I see this movement-this insistence on controlling their own destiny-showing up more and more out here among the country residents where I live. I guess that's quite natural in a place like West Virginia, though, because the people here are used to being citizens. This is not a law-and-order state where the average man is just a subject and the police tell him what to do. Out here, the people don't just obey the law they make the law.

PLOWBOY: You're convinced, then, that the developing trend toward decentralization in our society is coming from the little guys. It's a spontaneous movement of millions of people from the bottom up, rather than being directed by any "leaders" from the top down.

HESS: Oh it's always tempting to think that today's social change is being led by a few fancy people like me-rich guys who've become poor guys-because that's sort of sensational. It's the gaudiest form of change. But it's only a very, very small part of a much larger movement that has already started and which gains a great deal of strength every time a plant closes down and three hundred people get laid off or we make another monster wheat deal with Russia and the price of bread goes up or the man in the street learns that yet another industrial by-product causes cancer.

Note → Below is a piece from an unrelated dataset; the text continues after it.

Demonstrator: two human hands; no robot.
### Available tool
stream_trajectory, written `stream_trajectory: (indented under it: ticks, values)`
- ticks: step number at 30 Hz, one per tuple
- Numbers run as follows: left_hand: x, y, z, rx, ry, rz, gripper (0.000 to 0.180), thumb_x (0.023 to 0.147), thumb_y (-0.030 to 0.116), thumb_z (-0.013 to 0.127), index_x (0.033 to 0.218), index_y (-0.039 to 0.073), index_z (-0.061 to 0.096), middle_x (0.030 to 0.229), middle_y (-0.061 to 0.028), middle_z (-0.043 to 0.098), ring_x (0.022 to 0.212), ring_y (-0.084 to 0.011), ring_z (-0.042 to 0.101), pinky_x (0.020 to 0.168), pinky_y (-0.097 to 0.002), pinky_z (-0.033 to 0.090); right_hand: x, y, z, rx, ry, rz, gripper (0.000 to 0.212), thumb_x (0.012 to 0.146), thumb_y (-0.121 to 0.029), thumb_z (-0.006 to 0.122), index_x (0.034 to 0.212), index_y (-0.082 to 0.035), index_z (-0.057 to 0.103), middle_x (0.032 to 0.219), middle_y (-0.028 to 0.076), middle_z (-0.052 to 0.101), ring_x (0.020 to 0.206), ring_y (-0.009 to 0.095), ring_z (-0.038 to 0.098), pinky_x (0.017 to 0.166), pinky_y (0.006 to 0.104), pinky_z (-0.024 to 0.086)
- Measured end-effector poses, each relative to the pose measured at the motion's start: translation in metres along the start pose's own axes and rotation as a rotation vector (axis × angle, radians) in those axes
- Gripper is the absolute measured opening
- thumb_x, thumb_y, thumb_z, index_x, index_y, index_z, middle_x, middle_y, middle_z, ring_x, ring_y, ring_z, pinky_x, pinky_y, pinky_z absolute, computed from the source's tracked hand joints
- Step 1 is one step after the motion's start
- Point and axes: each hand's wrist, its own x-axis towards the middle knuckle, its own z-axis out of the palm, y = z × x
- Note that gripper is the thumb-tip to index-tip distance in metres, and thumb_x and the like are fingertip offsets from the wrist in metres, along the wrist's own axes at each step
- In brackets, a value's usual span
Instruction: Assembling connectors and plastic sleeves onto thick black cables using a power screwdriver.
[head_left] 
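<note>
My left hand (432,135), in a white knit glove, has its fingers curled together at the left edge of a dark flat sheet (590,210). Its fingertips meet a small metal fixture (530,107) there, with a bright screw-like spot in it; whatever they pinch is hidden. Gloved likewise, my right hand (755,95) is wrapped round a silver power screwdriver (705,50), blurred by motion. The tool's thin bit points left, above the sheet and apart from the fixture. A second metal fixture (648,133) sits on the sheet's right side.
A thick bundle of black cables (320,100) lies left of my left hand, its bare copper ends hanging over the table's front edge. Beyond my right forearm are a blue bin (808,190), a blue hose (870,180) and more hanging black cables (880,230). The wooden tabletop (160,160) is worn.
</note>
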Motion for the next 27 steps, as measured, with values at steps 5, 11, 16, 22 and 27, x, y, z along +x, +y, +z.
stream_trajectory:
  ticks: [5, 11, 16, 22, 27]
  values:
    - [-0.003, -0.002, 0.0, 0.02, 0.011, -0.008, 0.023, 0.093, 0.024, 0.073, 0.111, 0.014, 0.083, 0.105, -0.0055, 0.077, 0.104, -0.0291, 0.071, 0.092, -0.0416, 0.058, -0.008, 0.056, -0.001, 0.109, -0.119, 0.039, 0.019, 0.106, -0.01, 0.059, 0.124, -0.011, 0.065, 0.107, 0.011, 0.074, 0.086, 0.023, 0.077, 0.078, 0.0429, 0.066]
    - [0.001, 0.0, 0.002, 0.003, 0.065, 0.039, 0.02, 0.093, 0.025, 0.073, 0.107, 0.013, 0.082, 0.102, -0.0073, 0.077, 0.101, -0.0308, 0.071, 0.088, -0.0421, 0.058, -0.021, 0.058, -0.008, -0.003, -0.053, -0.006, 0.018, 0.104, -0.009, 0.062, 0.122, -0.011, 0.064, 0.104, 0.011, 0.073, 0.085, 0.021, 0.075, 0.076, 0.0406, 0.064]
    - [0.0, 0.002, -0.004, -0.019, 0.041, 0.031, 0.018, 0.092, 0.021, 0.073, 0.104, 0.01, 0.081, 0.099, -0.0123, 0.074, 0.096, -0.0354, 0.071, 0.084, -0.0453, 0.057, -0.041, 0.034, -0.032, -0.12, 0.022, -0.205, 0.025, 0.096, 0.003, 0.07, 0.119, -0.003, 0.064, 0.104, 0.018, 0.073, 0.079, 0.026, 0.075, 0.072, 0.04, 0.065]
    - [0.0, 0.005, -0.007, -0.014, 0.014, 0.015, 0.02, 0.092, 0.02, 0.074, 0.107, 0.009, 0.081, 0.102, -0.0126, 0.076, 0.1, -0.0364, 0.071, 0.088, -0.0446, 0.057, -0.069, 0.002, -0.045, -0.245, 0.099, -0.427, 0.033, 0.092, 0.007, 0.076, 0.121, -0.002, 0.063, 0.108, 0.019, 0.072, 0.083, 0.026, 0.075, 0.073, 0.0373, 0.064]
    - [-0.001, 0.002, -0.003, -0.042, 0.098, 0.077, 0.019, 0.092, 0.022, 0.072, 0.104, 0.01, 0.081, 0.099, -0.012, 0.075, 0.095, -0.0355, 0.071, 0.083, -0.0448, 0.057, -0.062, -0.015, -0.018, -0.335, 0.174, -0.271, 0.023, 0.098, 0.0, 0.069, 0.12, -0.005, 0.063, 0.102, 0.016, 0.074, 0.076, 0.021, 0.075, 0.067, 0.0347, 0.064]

It's tens of millions of little guys all over the country-banding together to gain more direct control over their lives on a local level-who are making this revolution not just a few big city dropouts like me.

PLOWBOY: Yes. You are a big city boy, aren't you? Tell us how you got from there to here and start at the beginning.

HESS: Well I was born in Washington, D.C., and I've spent virtually all my life there. It's my hometown and I have a lot of affection for the place and the people who live there except, maybe (soft laugh), for some of the yo-yos on Capitol Hill and in the Pentagon.

PLOWBOY: Go on.

HESS: I was an only child. My father was a multi-millionaire type a good tennis player, a socialite, and a lecher. My mother was and still is-a remarkable woman who left my father as soon as she could and got a job as a switchboard operator. So I've always gotten a great deal of pleasure from knowing that if she hadn't been a woman of such moral integrity, I'd have been a rich kid. That knowledge was quite comforting as I grew up. It gave me a secret strength to draw on whenever the other kids were putting me down.